Gimme That Ol' Time 8-Bit Cartridge

By Chad Leigh Kluck on

Baseball is the American sport, many changes over the years, many heroes, and many memories. Nothing used to bring us closer to the game than a ticket to the ballpark. Within the past decade, another way was invented to bring us to the game. I received my first "ticket" on Christmas of '88. Boy, was I ecstatic when I opened my present and found "Tandy Color Baseball." I remember many times sticking my color Baseball game cartridge into my old Tandy and turning it on. The last few measures of the American national anthem were played and then little blue stick figures ran onto the field. After they took their positions, a little red stick figure moved to the plate. There were only two pitches to chose from: "strike" and "ball."

The players and teams had no names, but if you felt compelled to, you could enter your players' names before the game. Every game that is, we didn't have a saving feature back in my days. If you hit a home run, random digital static symbolizing the crowd was heard. Now, ten years later, I've upgraded from my 1 MHZ Tandy and have a 200 MHZ with MMX. (I myself don't know exactly what MMX does, but supposedly it enhances multimedia programs, such as flight simulators, sport games, action games, and Fuzzy Bear's 1-2-3 Adventure.) I can choose which of the thirty major league parks I want to play in, which of the thirty teams I want to play, whom of the current 1998 players I want on my roster, and which pitch I want to throw.

The current technology goes further than that. The crowd actually chants, vendors are heard, an organist plays, and announcers comment on the game. It is more or less like watching television, except you are in control. You can replace the pitcher who just allowed six runs in the second inning. You can make the double play. You can hit the grand slam. You are in the game with 3-D graphics and each player's particular batting style, strengths, and weaknesses. The only thing you don't have is the peanuts and Cracker Jack.

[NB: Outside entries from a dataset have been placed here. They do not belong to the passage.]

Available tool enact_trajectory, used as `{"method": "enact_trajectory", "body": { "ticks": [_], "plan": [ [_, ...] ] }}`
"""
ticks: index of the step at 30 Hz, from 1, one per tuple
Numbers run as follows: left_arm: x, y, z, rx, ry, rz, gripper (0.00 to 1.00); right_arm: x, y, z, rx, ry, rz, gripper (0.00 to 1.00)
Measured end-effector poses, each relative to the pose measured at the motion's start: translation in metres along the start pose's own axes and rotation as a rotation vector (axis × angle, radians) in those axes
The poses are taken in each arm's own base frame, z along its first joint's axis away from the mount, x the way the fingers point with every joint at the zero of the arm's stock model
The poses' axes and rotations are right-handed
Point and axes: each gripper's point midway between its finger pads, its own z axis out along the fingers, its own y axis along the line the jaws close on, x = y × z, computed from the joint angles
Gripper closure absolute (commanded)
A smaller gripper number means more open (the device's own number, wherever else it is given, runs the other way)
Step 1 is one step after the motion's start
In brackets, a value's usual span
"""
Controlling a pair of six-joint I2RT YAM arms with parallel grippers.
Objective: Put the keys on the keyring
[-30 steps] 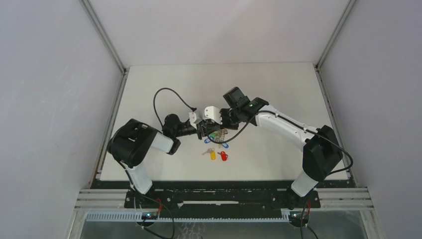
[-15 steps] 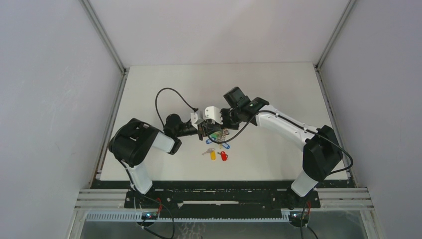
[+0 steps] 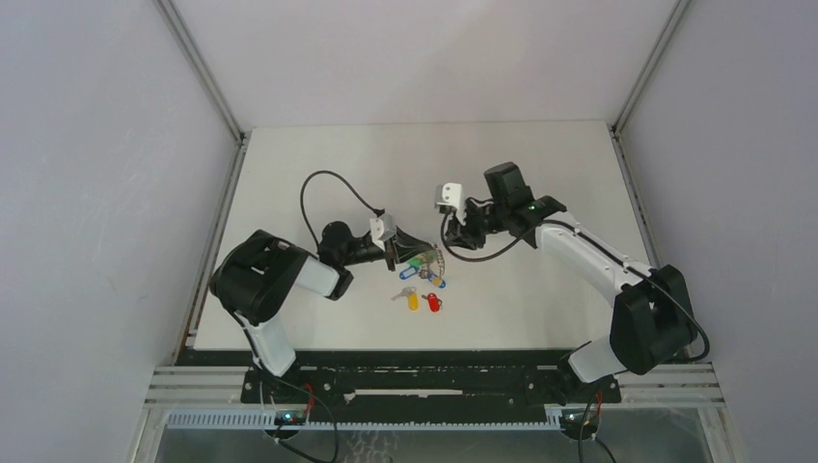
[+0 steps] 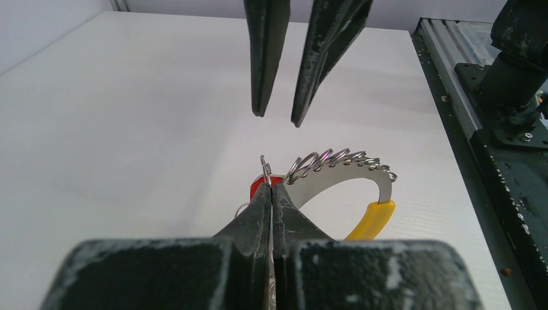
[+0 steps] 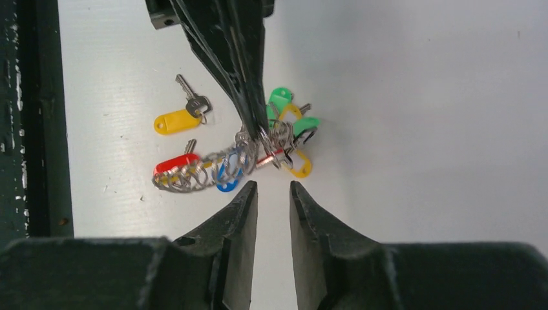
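Observation:
My left gripper [image 3: 402, 253] is shut on a thin silver ring of the keyring [image 3: 425, 266]; its jaws pinch the wire in the left wrist view [image 4: 271, 188]. The keyring's curved band [image 4: 352, 175] with a yellow end and several small rings lies just beyond. In the right wrist view the bunch [image 5: 274, 143] shows green, blue and yellow tags under the left fingers [image 5: 249, 77]. My right gripper [image 5: 273, 187] is open and empty, a short way back from the bunch [image 3: 451, 224]. A loose yellow-tagged key [image 5: 178, 119] and a red-tagged key [image 5: 174, 163] lie on the table beside the ring.
The white table [image 3: 540, 174] has raised rails along its left and right edges. A black cable [image 3: 318, 188] loops from the left arm over the table behind the grippers. The near edge has a dark metal frame [image 3: 434, 359].
My right gripper has drawn back to the right, away from the keyring, and now stands open. My left gripper stays in place, shut on the ring.

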Motion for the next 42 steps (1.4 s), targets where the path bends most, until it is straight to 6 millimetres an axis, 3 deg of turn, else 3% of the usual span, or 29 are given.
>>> {"method": "enact_trajectory", "body": {
  "ticks": [6, 17, 32, 42],
  "plan": [
    [-0.007, 0.0, 0.0, 0.002, -0.013, 0.017, 1.0, 0.011, -0.007, -0.006, -0.016, -0.116, 0.095, 0.73],
    [-0.009, -0.001, 0.0, 0.006, -0.017, 0.021, 1.0, -0.004, -0.013, 0.008, -0.09, -0.253, 0.063, 0.73],
    [-0.009, -0.004, 0.0, 0.017, -0.016, 0.012, 1.0, 0.008, -0.007, 0.026, -0.18, -0.282, 0.068, 0.83],
    [-0.009, -0.004, 0.0, 0.021, -0.016, 0.012, 1.0, 0.008, 0.001, 0.028, -0.232, -0.294, 0.043, 0.84]
  ]
}}
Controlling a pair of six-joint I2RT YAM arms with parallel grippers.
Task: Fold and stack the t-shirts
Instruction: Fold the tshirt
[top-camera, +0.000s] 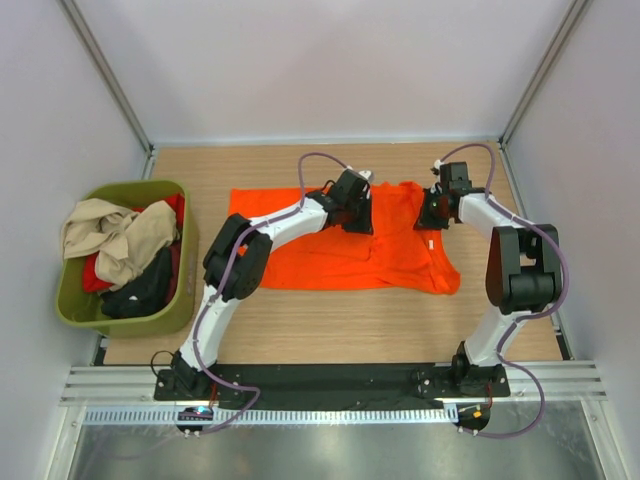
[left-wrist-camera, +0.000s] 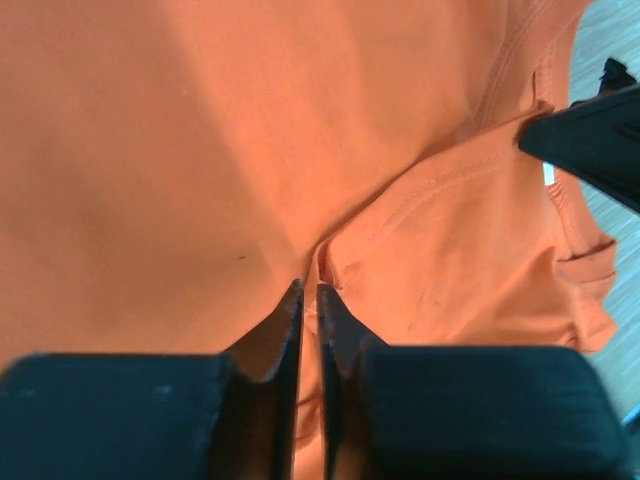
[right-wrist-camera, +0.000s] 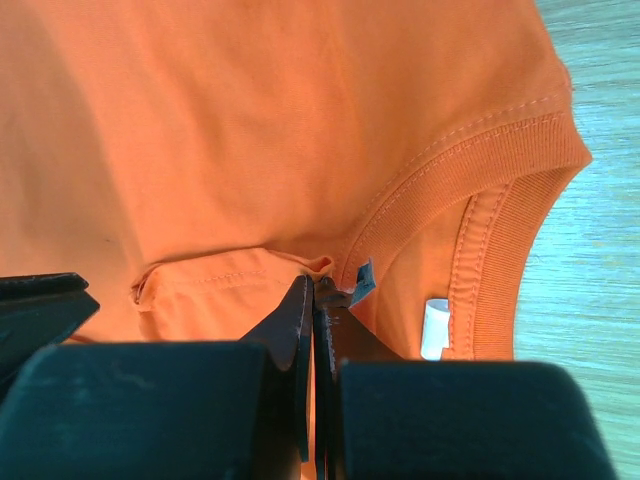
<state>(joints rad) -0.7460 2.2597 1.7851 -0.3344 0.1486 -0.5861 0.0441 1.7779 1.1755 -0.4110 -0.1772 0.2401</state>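
Note:
An orange t-shirt (top-camera: 330, 255) lies spread on the wooden table (top-camera: 330, 330). My left gripper (top-camera: 357, 217) is down on its upper middle. In the left wrist view the left gripper (left-wrist-camera: 308, 292) is shut on a raised fold of the orange t-shirt (left-wrist-camera: 200, 150). My right gripper (top-camera: 435, 212) sits at the shirt's upper right, by the neck. In the right wrist view the right gripper (right-wrist-camera: 313, 285) is shut, pinching a hem edge of the orange t-shirt (right-wrist-camera: 250, 120) next to the ribbed collar (right-wrist-camera: 500, 200). Beige (top-camera: 110, 235), red (top-camera: 95, 275) and black (top-camera: 140, 290) t-shirts lie heaped in the tub.
An olive-green tub (top-camera: 75, 310) stands at the table's left edge. White walls with metal posts enclose the table on three sides. The arm bases sit on a black rail (top-camera: 330, 380) at the near edge.

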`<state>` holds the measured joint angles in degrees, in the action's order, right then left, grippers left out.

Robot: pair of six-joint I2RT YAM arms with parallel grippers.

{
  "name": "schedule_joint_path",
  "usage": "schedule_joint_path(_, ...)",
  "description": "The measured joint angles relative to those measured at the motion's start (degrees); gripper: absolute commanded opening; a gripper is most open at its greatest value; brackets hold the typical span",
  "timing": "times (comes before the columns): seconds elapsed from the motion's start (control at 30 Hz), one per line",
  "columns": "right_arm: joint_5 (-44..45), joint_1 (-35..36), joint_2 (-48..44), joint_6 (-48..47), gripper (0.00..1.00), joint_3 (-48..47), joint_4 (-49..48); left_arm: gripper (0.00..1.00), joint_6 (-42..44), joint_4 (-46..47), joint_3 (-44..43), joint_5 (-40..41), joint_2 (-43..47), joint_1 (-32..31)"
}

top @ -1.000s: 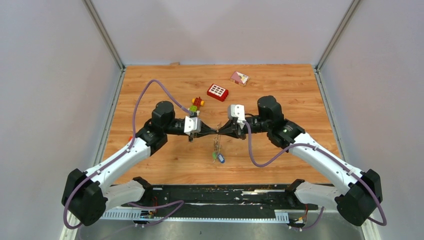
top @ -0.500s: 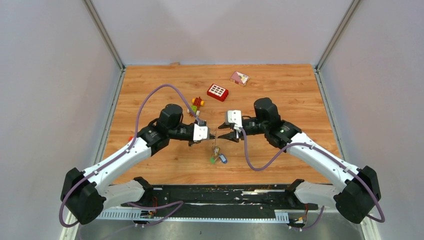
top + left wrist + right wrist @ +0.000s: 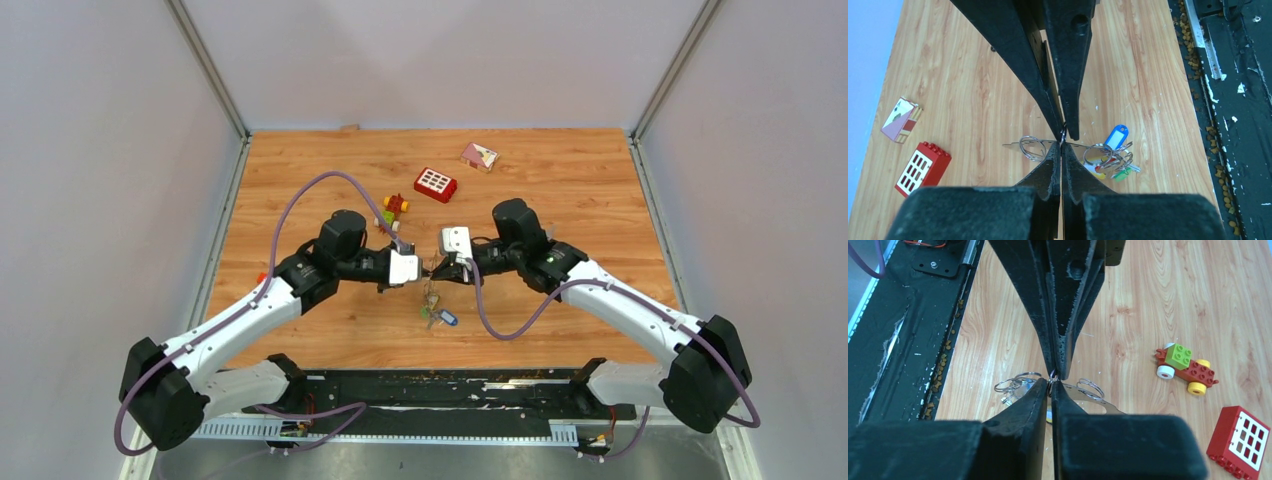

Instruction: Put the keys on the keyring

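My left gripper (image 3: 420, 270) and right gripper (image 3: 437, 268) meet tip to tip above the table's middle. Both are shut on the keyring (image 3: 1063, 136), a thin grey hoop seen almost edge-on between the tips. In the right wrist view the keyring (image 3: 1052, 380) sits pinched at my fingertips. Several keys (image 3: 438, 315) with blue, green, yellow and red tags hang in a bunch below and touch the wood. In the left wrist view the keys (image 3: 1113, 157) lie to the right of the tips. A small steel split ring (image 3: 1032, 147) hangs to their left.
A red brick with white squares (image 3: 436, 184), a red-yellow-green block toy (image 3: 393, 209) and a pink card box (image 3: 479, 155) lie behind the grippers. A small red cube (image 3: 262, 277) sits by the left arm. A black rail (image 3: 440, 392) runs along the near edge.
The grippers parted and the right one opened half a second ago. Now the right gripper has moved left to the left gripper's tips and shut on the ring.
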<state>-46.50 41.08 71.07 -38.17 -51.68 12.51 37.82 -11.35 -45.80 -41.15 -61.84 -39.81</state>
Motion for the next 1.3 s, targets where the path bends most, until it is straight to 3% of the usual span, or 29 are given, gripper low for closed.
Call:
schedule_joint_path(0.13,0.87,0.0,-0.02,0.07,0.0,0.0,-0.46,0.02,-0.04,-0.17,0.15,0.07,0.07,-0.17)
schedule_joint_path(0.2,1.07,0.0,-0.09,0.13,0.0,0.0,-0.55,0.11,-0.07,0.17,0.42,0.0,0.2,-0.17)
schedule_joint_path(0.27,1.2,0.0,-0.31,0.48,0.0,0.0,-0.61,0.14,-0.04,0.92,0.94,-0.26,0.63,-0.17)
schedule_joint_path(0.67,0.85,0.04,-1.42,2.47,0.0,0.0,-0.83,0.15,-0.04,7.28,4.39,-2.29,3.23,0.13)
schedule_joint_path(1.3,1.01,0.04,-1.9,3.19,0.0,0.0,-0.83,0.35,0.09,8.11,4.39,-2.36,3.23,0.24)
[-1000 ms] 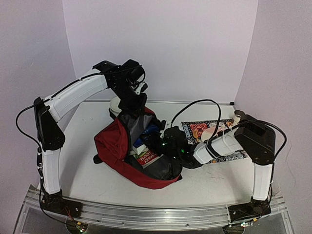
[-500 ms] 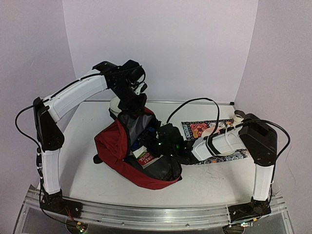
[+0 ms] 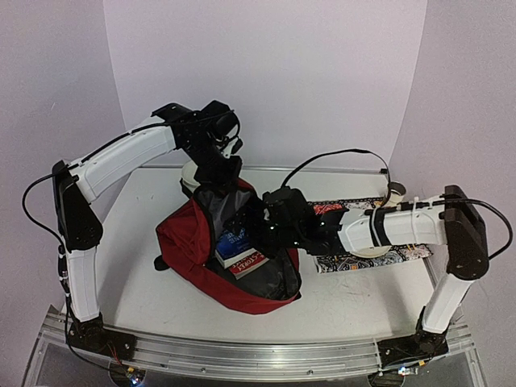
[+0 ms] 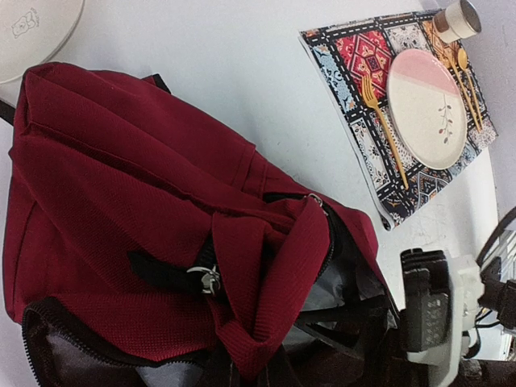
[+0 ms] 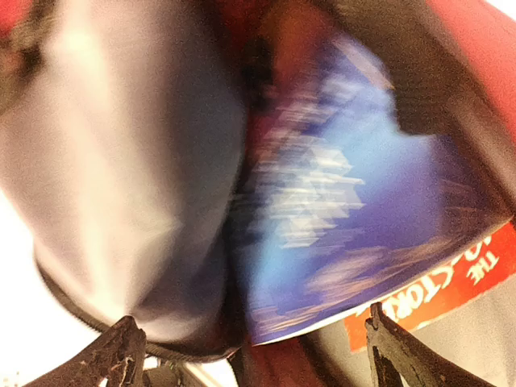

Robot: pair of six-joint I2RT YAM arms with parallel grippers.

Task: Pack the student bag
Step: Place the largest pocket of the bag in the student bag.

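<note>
Pale lilac walls (image 3: 306,81) close in a white table (image 3: 363,298), and the student bag (image 3: 189,242) lies on its side left of the table's centre, its mouth turned toward the right arm. The bag is dark red woven fabric with black straps, a black zip edge and a grey lining that shows at the opening; it sags softly.

Two books lie inside the mouth: a blue book (image 3: 236,240) on top and a red book (image 3: 248,263) with white lettering beneath, its edge sticking out toward the near side. The wrist view of them is blurred.

The left gripper (image 3: 216,173) is clamped on the bag's far upper rim, holding the opening up. The right gripper (image 3: 260,224) reaches into the mouth with its fingers (image 5: 121,351) spread wide just above the blue book, gripping nothing.

Right of the bag lies a patterned placemat (image 4: 367,52) carrying a pink-and-white plate (image 4: 426,109), a gold fork (image 4: 383,117), gold spoons (image 4: 468,76) and a small cup (image 4: 455,18). A white round dish (image 4: 32,32) sits just behind the bag.
</note>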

Baseball is not the only game, of course. There is golf, football, flight simulators, and, adventure games. All have 3-D graphics and most now have surround sound. Whatever happened to Pac-Man, Dig Dug, and Frogger? The answers: Blinky, buried, and splat respectively. Some of the old Atari systems are still in use by college kids who stay up late playing Bubble Boggle. I never had an Atari or Nintendo when I was a kid, but I had arcades and my Tandy computer. My favorites were Color Baseball, Stellar Lifeline, Dig Dug, and Pac-Man. I had friends who were able to expose me to Pole Position, Missile Command, Bizzerk, Mario Brothers, and Duck Hunt though.

I was the favorite person to play against because I had no experience with these games. In Mario Brothers, I was left to sit and watch as the other player made it past the first five hundred levels. When it was my turn, I got up to the first duck/turtle thing and quickly died, allowing the other player to begin level 532 again. I was not a nuisance. The average playing time for a two-player game was the same as an experienced one-player game. They play for an hour, die. I play for a second, die, and they were up again. I, however, was not of much value when the experienced player needed a bathroom break.

Of course there is one thing the games of the '80s did not have that today is found everywhere. There are "Children," "Teen," "Kids to Adults," "Mature," and a few others. The gore is more, limbs fly, blood splatters, you know, the normal everyday thing. Maybe the classics were good because they were for all ages. When you blew up the enemy, a point or token was displayed. Society now has exchanged reward for serious gore. The games were simpler, you did not get dizzy by watching the virtual reality scenes. The characters were oversized pixels and the sounds were just simple beeps. Simplicity is a good virtue to have. Today the players of the cartridges are either simple people or simple minded.

I am still exposed to those games of the '80s by my simple friends who say, "Gimme that 'ol 8-bit cartridge," and I am left to wonder, Why would you play an 8-bit game on a 200 MHZ computer? Crazily enough, an underground industry of bootlegging has made it possible to play these games of yesterday today. Anyone without an old system is able to go to an Internet site, download an emulator (a basic program that allows you to play other programs), and then the program that they want to play. (Spy vs. Spy, Pong, Nexis, whatever.) I don't know, I'm pretty complex. Gimme that new virtual reality if you want to play with me.